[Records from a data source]
..........

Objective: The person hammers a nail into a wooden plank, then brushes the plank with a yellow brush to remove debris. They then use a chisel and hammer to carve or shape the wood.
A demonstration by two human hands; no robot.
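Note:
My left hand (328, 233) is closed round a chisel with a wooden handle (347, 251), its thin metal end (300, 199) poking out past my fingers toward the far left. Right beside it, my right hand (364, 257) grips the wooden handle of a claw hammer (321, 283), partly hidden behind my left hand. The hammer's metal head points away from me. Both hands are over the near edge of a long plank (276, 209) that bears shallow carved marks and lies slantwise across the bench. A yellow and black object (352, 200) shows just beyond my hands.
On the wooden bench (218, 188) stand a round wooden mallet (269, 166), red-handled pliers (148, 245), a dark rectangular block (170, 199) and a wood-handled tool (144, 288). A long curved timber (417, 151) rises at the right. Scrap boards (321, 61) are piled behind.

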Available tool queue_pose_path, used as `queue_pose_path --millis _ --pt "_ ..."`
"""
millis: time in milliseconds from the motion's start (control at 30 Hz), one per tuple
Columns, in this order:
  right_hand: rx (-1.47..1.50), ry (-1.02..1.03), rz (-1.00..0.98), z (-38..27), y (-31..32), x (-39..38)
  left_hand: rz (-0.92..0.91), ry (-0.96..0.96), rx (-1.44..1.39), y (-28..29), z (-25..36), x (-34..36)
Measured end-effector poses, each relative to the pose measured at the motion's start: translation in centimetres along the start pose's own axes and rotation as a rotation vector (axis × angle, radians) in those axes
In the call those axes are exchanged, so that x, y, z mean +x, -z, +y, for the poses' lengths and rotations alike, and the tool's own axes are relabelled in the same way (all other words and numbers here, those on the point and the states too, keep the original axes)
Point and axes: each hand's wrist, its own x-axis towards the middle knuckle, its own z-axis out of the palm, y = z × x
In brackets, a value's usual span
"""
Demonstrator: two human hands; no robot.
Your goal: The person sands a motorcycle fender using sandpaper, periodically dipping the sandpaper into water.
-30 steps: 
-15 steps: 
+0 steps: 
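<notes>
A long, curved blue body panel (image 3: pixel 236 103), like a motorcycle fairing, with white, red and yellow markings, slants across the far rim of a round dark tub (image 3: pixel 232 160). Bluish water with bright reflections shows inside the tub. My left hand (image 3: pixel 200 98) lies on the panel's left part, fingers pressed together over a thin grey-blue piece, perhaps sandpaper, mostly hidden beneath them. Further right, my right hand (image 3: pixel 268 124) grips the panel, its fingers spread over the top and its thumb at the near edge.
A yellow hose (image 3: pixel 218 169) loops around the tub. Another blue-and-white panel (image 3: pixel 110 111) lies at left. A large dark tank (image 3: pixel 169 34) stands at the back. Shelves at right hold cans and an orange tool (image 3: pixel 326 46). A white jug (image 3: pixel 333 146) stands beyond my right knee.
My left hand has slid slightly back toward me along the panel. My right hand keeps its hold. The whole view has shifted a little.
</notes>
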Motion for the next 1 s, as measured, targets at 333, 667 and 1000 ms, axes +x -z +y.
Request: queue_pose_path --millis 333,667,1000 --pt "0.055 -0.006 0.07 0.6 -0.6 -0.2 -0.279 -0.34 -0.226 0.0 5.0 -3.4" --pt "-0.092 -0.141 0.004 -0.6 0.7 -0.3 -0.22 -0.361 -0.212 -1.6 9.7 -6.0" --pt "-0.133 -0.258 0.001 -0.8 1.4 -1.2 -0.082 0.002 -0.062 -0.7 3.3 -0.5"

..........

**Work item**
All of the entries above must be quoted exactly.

**Expected answer**
Objective: The person hammers a nail into a wooden plank, then brushes the plank with a yellow brush to remove debris. They then use a chisel and hammer to carve or shape the wood.
A demonstration by two human hands; no robot.
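Note:
My left hand (328, 233) is closed round a chisel with a wooden handle (347, 251), its thin metal end (300, 199) poking out past my fingers toward the far left. Right beside it, my right hand (364, 257) grips the wooden handle of a claw hammer (321, 283), partly hidden behind my left hand. The hammer's metal head points away from me. Both hands are over the near edge of a long plank (276, 209) that bears shallow carved marks and lies slantwise across the bench. A yellow and black object (352, 200) shows just beyond my hands.
On the wooden bench (218, 188) stand a round wooden mallet (269, 166), red-handled pliers (148, 245), a dark rectangular block (170, 199) and a wood-handled tool (144, 288). A long curved timber (417, 151) rises at the right. Scrap boards (321, 61) are piled behind.
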
Available tool queue_pose_path, used as `queue_pose_path --millis _ --pt "_ ..."`
"""
millis: time in milliseconds from the motion's start (control at 30 Hz), one per tuple
Columns, in this order:
  right_hand: rx (-1.47..1.50), ry (-1.02..1.03), rz (-1.00..0.98), z (-38..27), y (-31..32), x (-39..38)
  left_hand: rz (-0.92..0.91), ry (-0.96..0.96), rx (-1.44..1.39), y (-28..29), z (-25..36), x (-34..36)
Measured end-effector poses, each relative to the pose measured at the motion's start: translation in centimetres along the start pose's own axes and rotation as a rotation vector (axis × angle, radians) in those axes
In the call those axes are exchanged, so that x, y, z mean +x, -z, +y, for the poses' lengths and rotations alike, and the tool's own axes are relabelled in the same way (all other words and numbers here, those on the point and the states too, keep the original axes)
Point and axes: each hand's wrist, its own x-axis towards the middle knuckle, its own z-axis out of the palm, y = z × x
In brackets, a value's usual span
"""
Demonstrator: two human hands; no robot.
Your goal: The person sands a motorcycle fender using sandpaper, periodically dipping the sandpaper into water.
-30 steps: 
-15 steps: 
+0 steps: 
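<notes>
A long, curved blue body panel (image 3: pixel 236 103), like a motorcycle fairing, with white, red and yellow markings, slants across the far rim of a round dark tub (image 3: pixel 232 160). Bluish water with bright reflections shows inside the tub. My left hand (image 3: pixel 200 98) lies on the panel's left part, fingers pressed together over a thin grey-blue piece, perhaps sandpaper, mostly hidden beneath them. Further right, my right hand (image 3: pixel 268 124) grips the panel, its fingers spread over the top and its thumb at the near edge.
A yellow hose (image 3: pixel 218 169) loops around the tub. Another blue-and-white panel (image 3: pixel 110 111) lies at left. A large dark tank (image 3: pixel 169 34) stands at the back. Shelves at right hold cans and an orange tool (image 3: pixel 326 46). A white jug (image 3: pixel 333 146) stands beyond my right knee.
My left hand has slid slightly back toward me along the panel. My right hand keeps its hold. The whole view has shifted a little.
</notes>
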Motion for the next 1 s, as measured, targets at 333, 667 and 1000 ms, axes +x -z +y.
Request: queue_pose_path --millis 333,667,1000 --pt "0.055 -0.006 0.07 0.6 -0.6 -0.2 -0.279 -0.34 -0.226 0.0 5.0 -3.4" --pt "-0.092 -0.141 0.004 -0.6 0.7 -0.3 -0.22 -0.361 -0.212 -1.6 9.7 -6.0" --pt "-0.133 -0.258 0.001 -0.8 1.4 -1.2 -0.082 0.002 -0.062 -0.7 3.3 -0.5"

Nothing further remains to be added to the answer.